Observe that the above algorithm for L* doesn't really work, because we have only a partial algorithm for L, one that terminates with acceptance when the input is in L, but may run forever when the input is not in L.  We thus assemble all the substrings of w as above.  There are only finitely many of them---in the case w=abcd we have the 10 substrings a,b,c,d,ab,bc,cd,abc,bcd,abcd.  We run the L algorithm for one step on each of these: first a, then b, ...,then abcd.  We then run the algorithm for one more step on a, b, ...,abcd, and continue in this fashion--in essence running ten copies of the program in parallel.  Whenever we get an accept, we check that substring off in all of the factorizations of w in which it occurs.  (For instance, ab occurs in two of the factorizations, d in four of them.)  Whenever we find that all the factors in one factorization are checked off, we terminate and accept.

This algorithm is again a partial one:  It accepts all strings in L* and only those strings, but we do not know when to reject.

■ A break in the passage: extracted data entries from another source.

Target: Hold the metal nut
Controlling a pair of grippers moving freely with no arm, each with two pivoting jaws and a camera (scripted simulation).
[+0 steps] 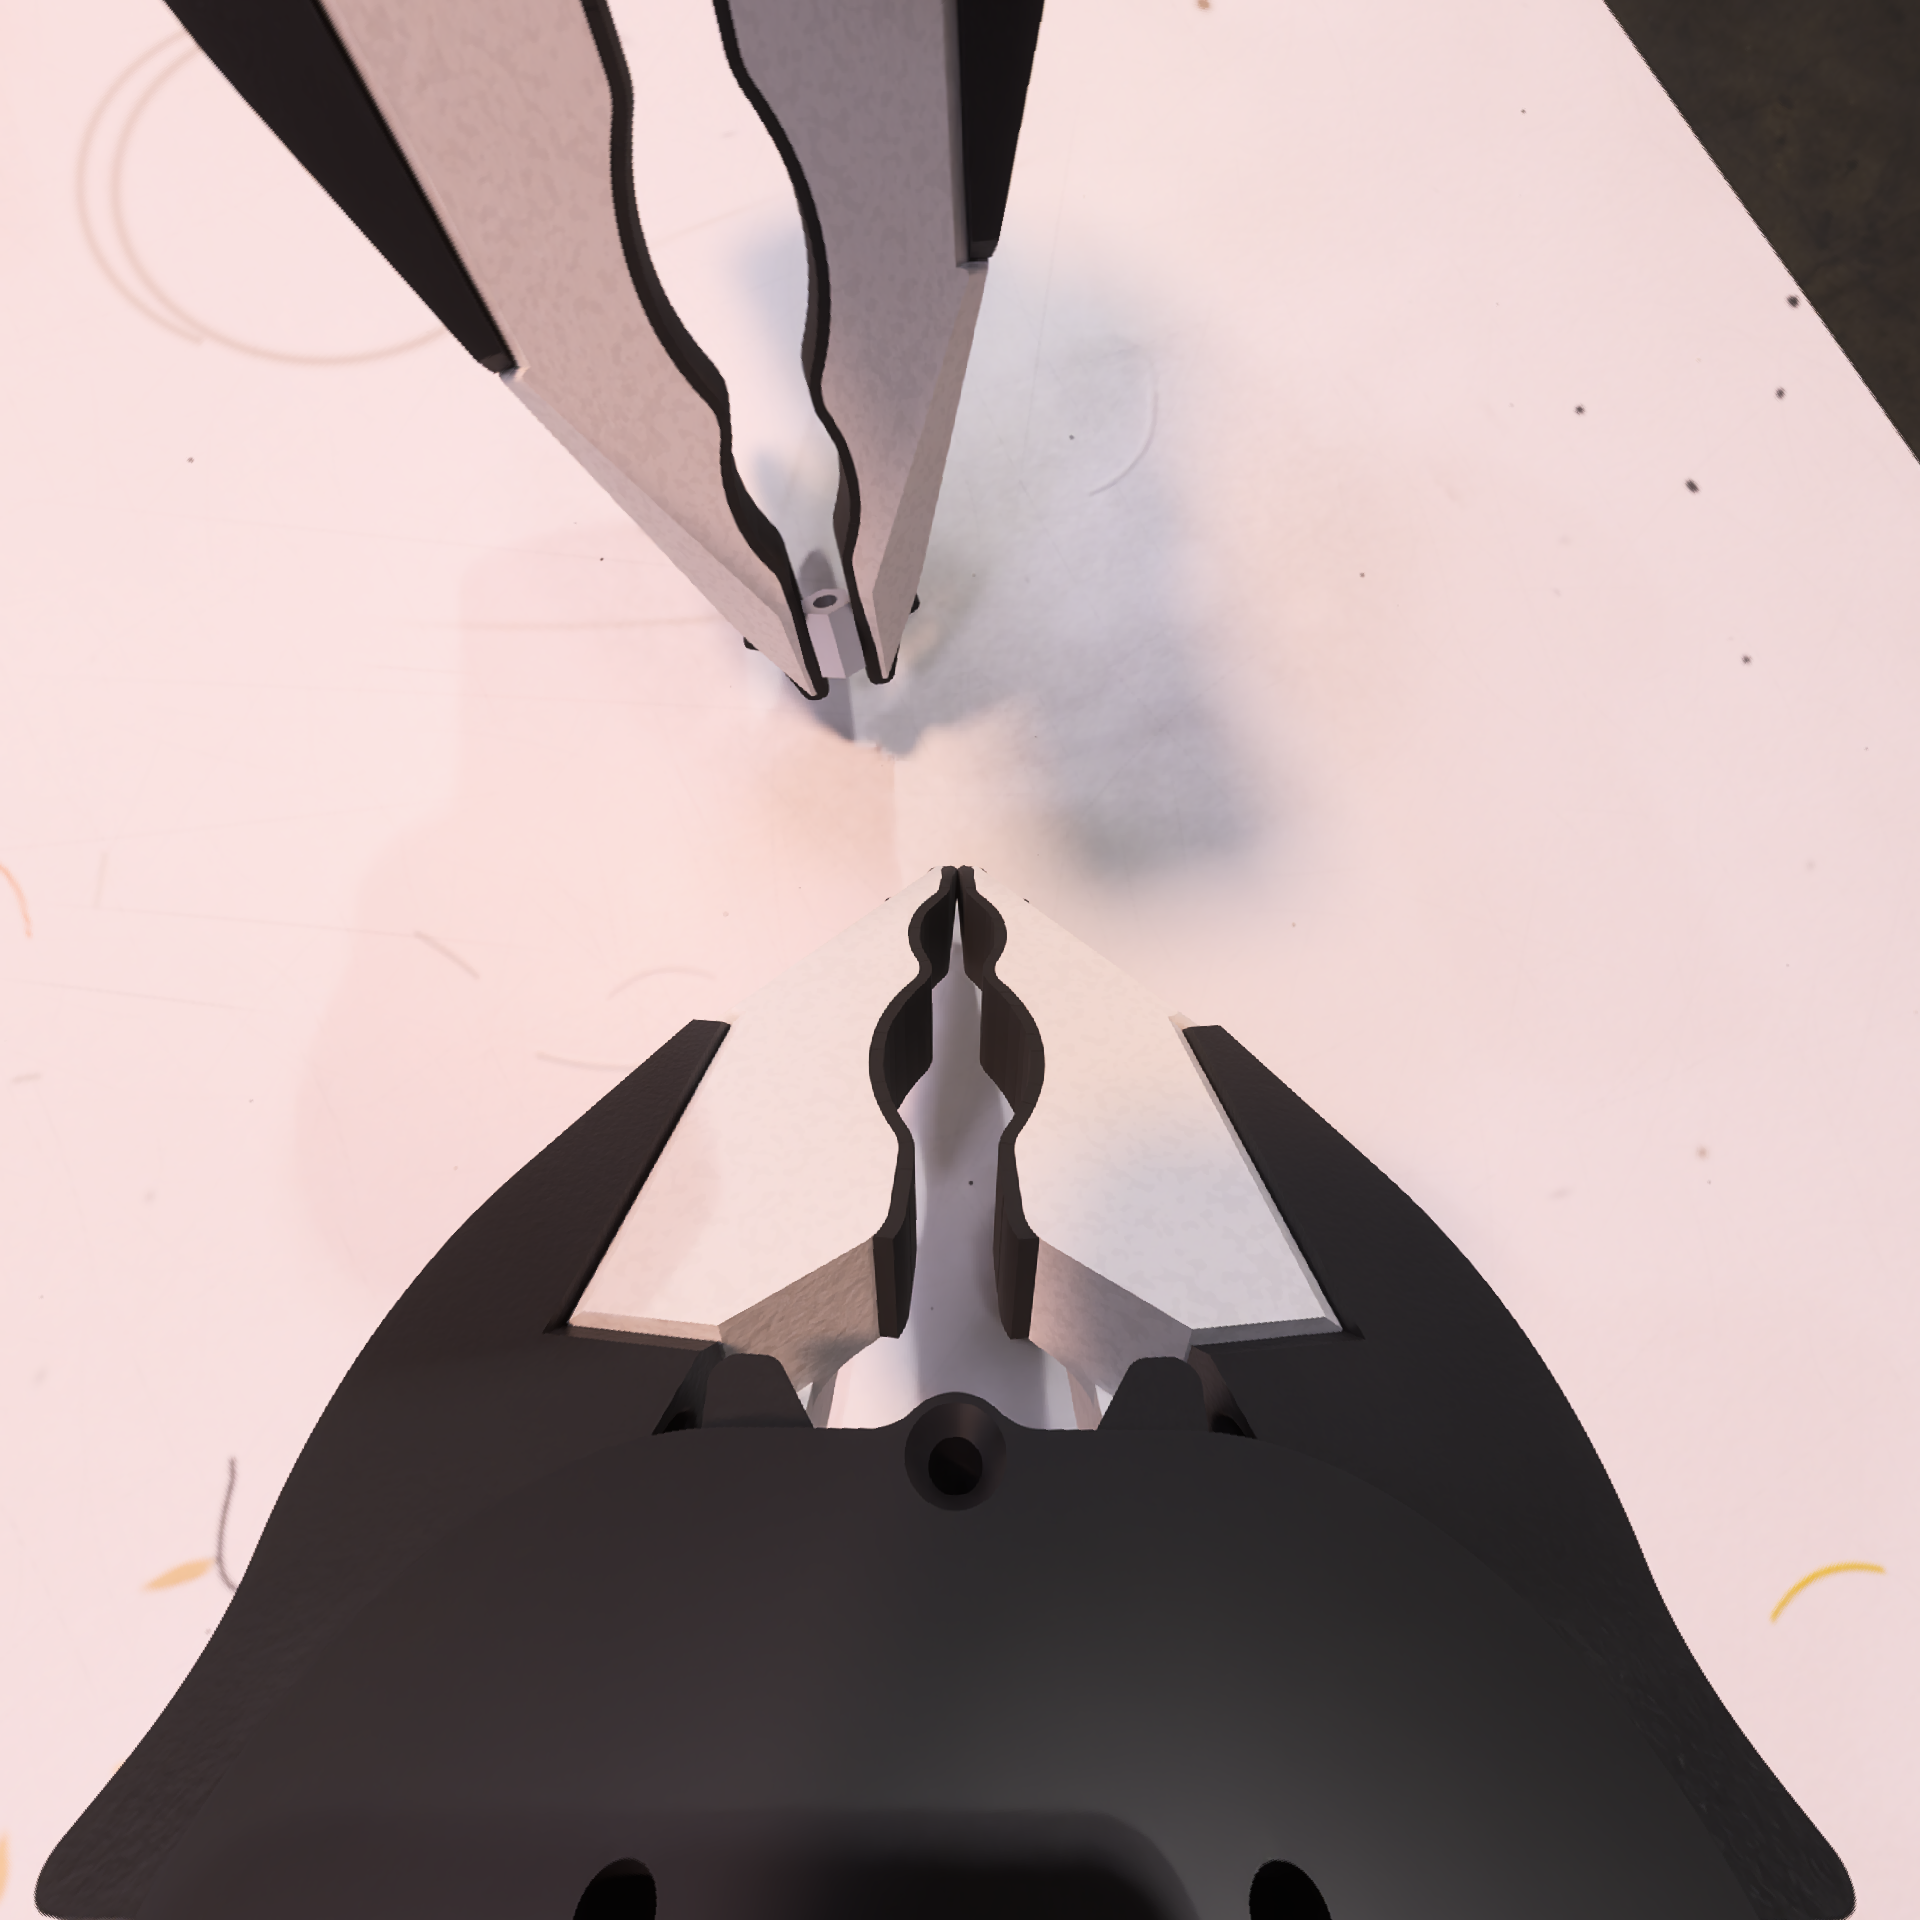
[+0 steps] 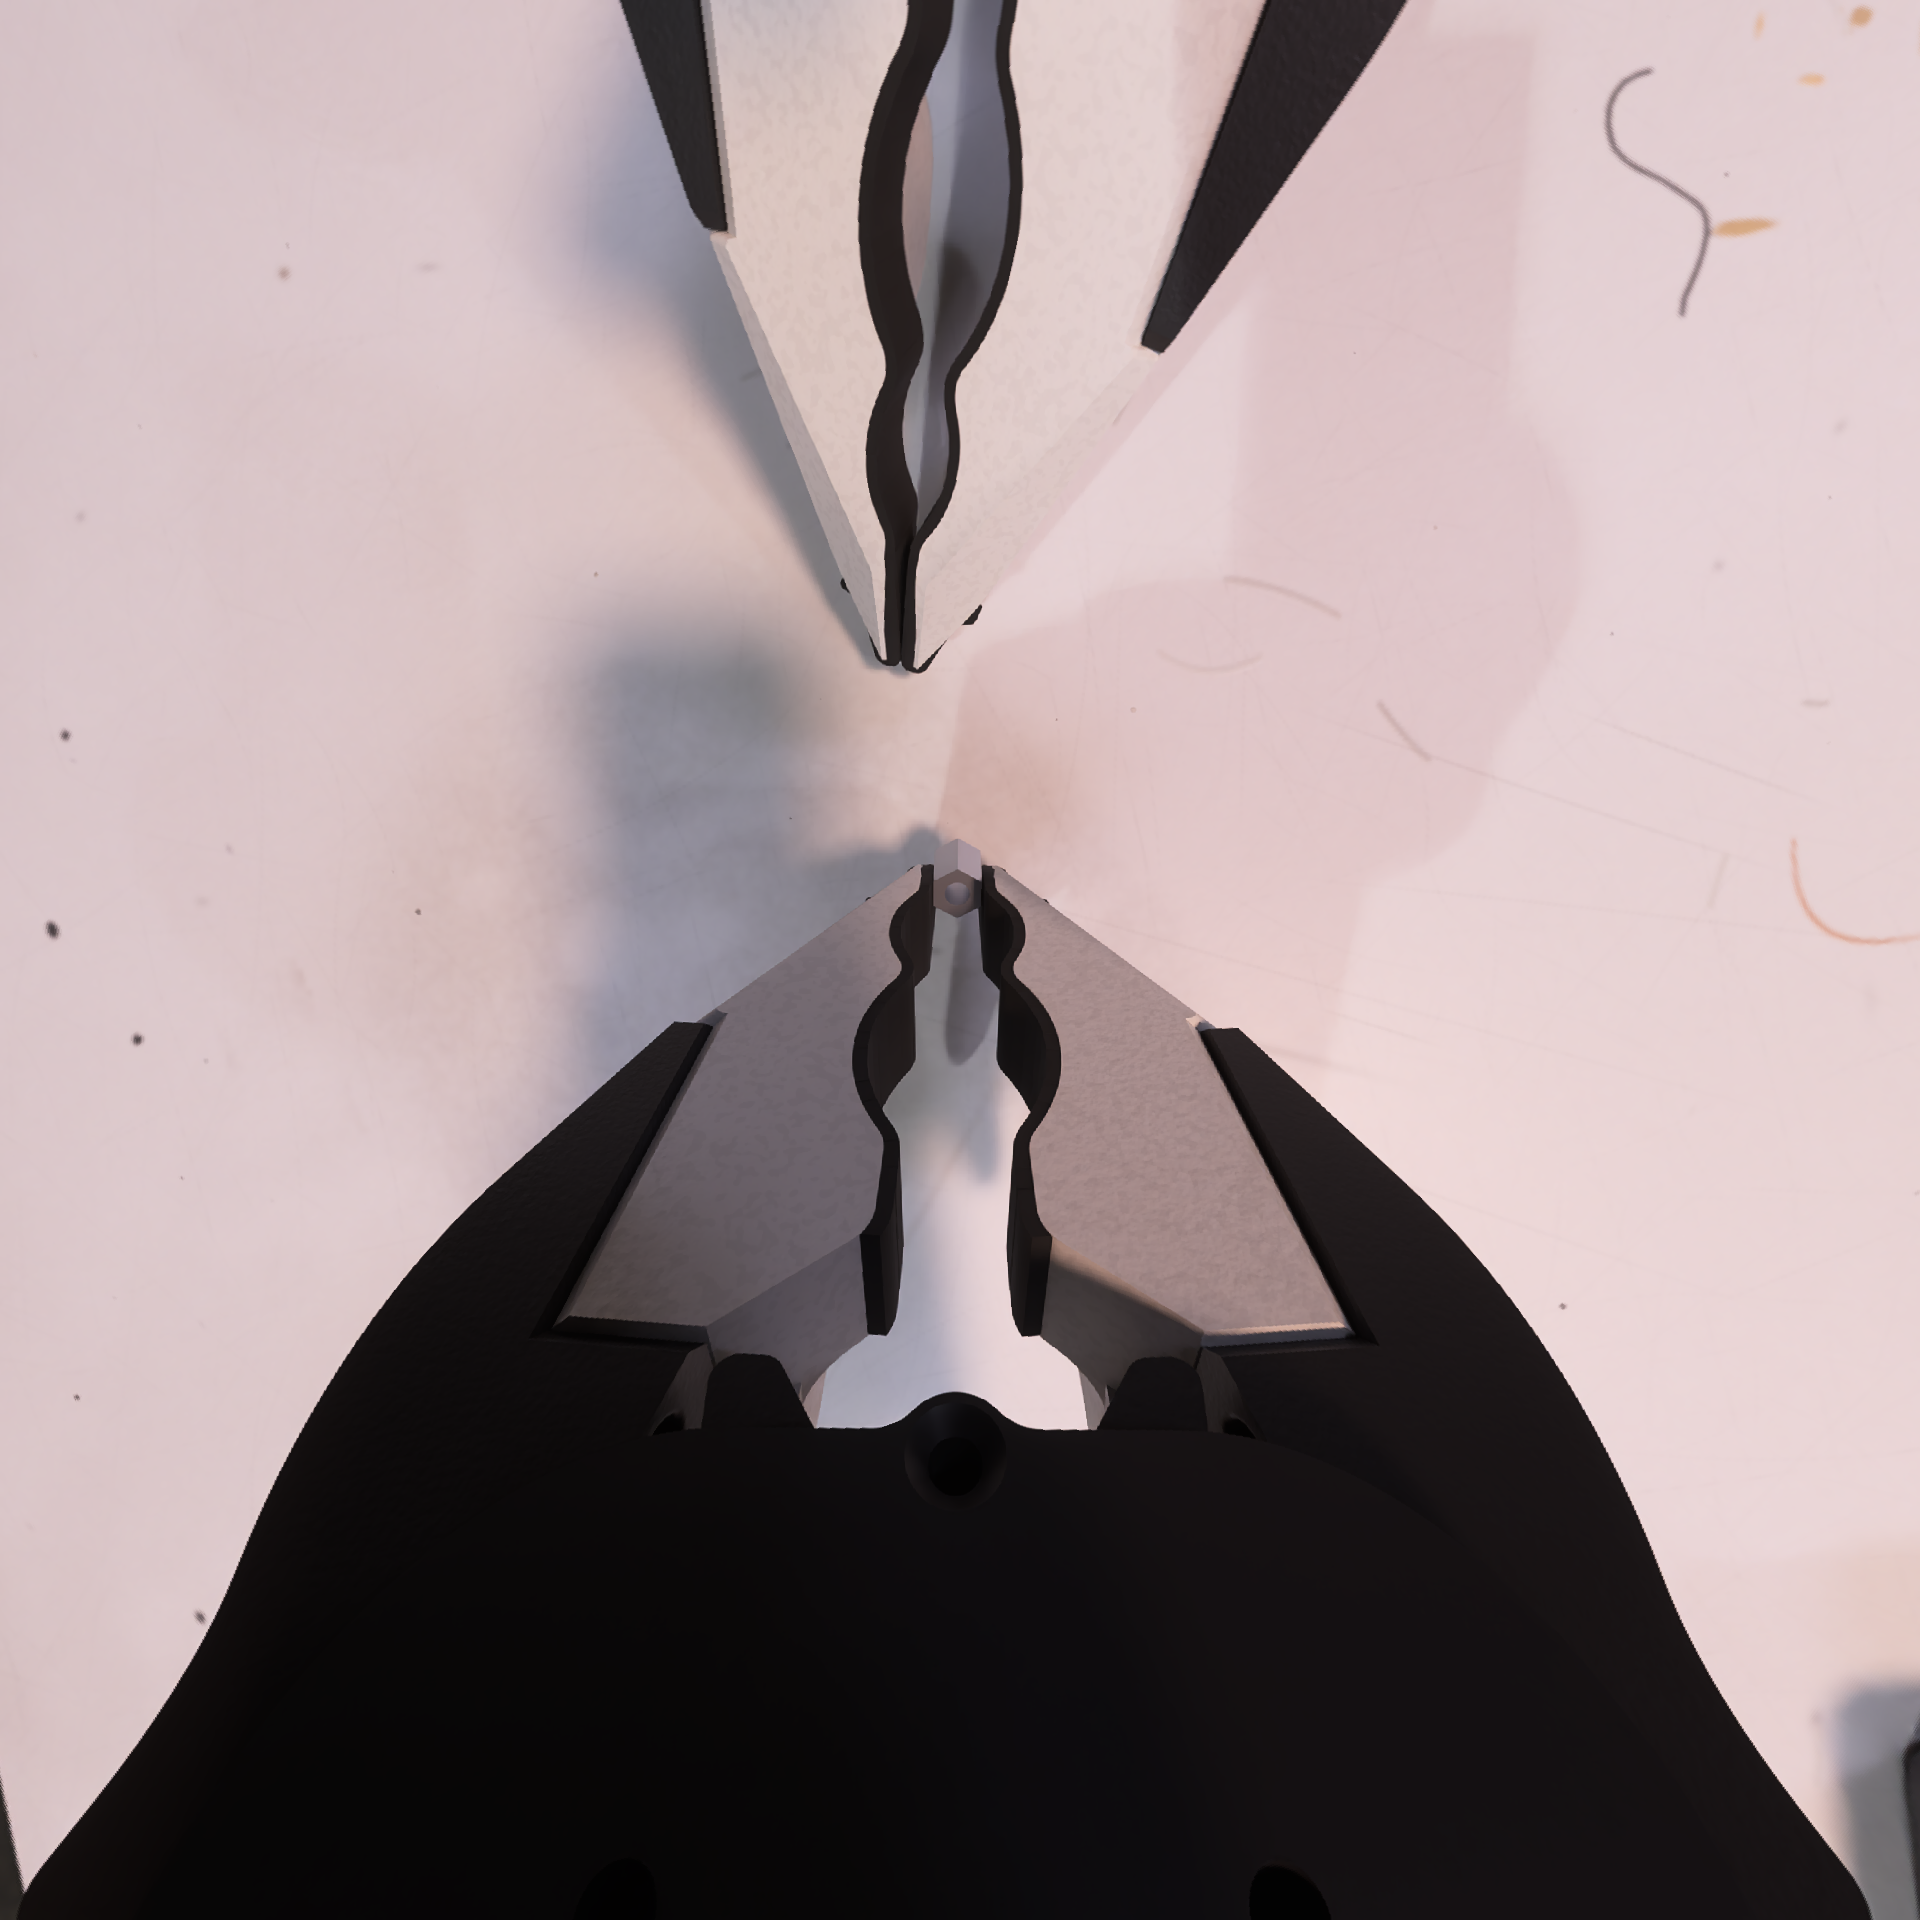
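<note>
The metal nut [image 2: 954, 886] is a small silvery hexagonal piece with a hole through it. My right gripper [image 2: 954, 883] is shut on it at the very tips of its fingers. The left wrist view shows the same nut [image 1: 827, 615] clamped between the right gripper's tips [image 1: 844, 665], which reach in from the top. My left gripper [image 1: 957, 871] is shut and empty, its tips pressed together, a short way in front of the nut. The right wrist view shows it [image 2: 902, 657] pointing back at me from the top.
A white tabletop [image 1: 1455, 831] with faint scratches, specks and curved marks lies under both grippers. Its dark edge runs across the top right of the left wrist view [image 1: 1829, 166]. A dark object [image 2: 1907, 1756] shows at the right edge of the right wrist view.
</note>
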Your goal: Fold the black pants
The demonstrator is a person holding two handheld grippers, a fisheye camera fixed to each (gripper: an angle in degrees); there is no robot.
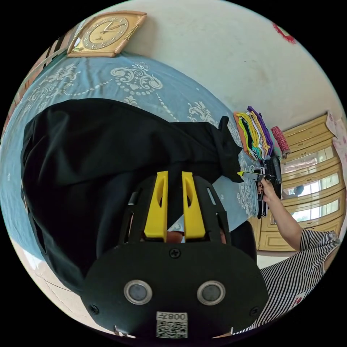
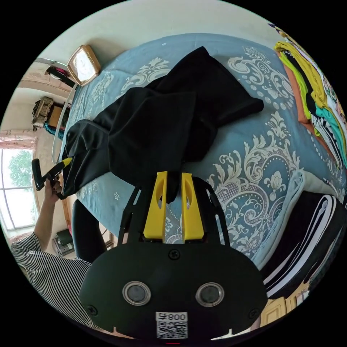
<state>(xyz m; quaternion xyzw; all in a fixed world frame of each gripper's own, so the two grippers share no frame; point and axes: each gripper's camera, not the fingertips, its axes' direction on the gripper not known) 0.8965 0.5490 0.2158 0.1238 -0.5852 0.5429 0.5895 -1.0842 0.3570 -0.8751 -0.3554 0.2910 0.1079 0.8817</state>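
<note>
The black pants (image 1: pixel 108 155) lie stretched across a blue patterned bedspread (image 1: pixel 119 77), with part of the cloth bunched and doubled over (image 2: pixel 162 119). My left gripper (image 1: pixel 175 174) is shut on the cloth at one end, its yellow jaws close together with black fabric between them. My right gripper (image 2: pixel 174 174) is shut on the other end, where a fold of black cloth runs down between its jaws. Each view also catches the other gripper held in a hand: the right gripper (image 1: pixel 241 174) at the pants' far tip, the left gripper (image 2: pixel 67 161) at the bed's edge.
A stack of folded colourful clothes (image 1: pixel 255 133) (image 2: pixel 314 83) sits on the bed by the wall. A framed clock (image 1: pixel 105 34) (image 2: pixel 84 64) leans at the other end. A striped folded cloth (image 2: pixel 311 231) lies close by. A person in a striped shirt (image 1: pixel 300 267) (image 2: pixel 47 267) stands beside the bed; a wooden cabinet (image 1: pixel 311 180) is behind.
</note>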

Additional Problem.  A polynomial can be thought of as a finite sequence of integers.  For example, 3x⁴-7x³+2x+5 can be identified with the sequence (5,2,0,-7,3).  (Note the 0 component, which is the coefficient of the missing degree 2 term.)  The set of such sequences is countable.  The idea is that for each k there are only finitely many sequences whose length is less than or equal to k, and such that the sum of the absolute values of its components is less than or equal to k.  We can thus list all such sequences for k=1 (they are (0), (1) and (-1)) then adjoin to these all such with k=2 ((2),(-2),(1,1), (1,-1), etc.) , and so on.  Thus the set of all one-variable polynomials with integer coefficients is countable.

Since each of these polynomials has only finitely many roots, we can also enumerate all the roots of all such polynomials.  Thus the set of algebraic numbers is countable.

Since the set of real numbers is uncountable, there must be real numbers that are not algebraic.  Thus transcendental numbers exist.

In fact, the set of transcendental numbers in uncountable. The reason is as follows:  If we had an enumeration

t_1,t_2,t_3,...

of all the transcendental numbers, we can use the fact that there is such an enumeration

a_1, a_2, a_3,......

of all the algebraic numbers, and obtain an enumeration

a_1, t_1, a_2, t_2, a_3, t_3

of all the real numbers.  But we know that the set of real numbers is uncountable, so there could not be any such enumeration of the transcendental numbers.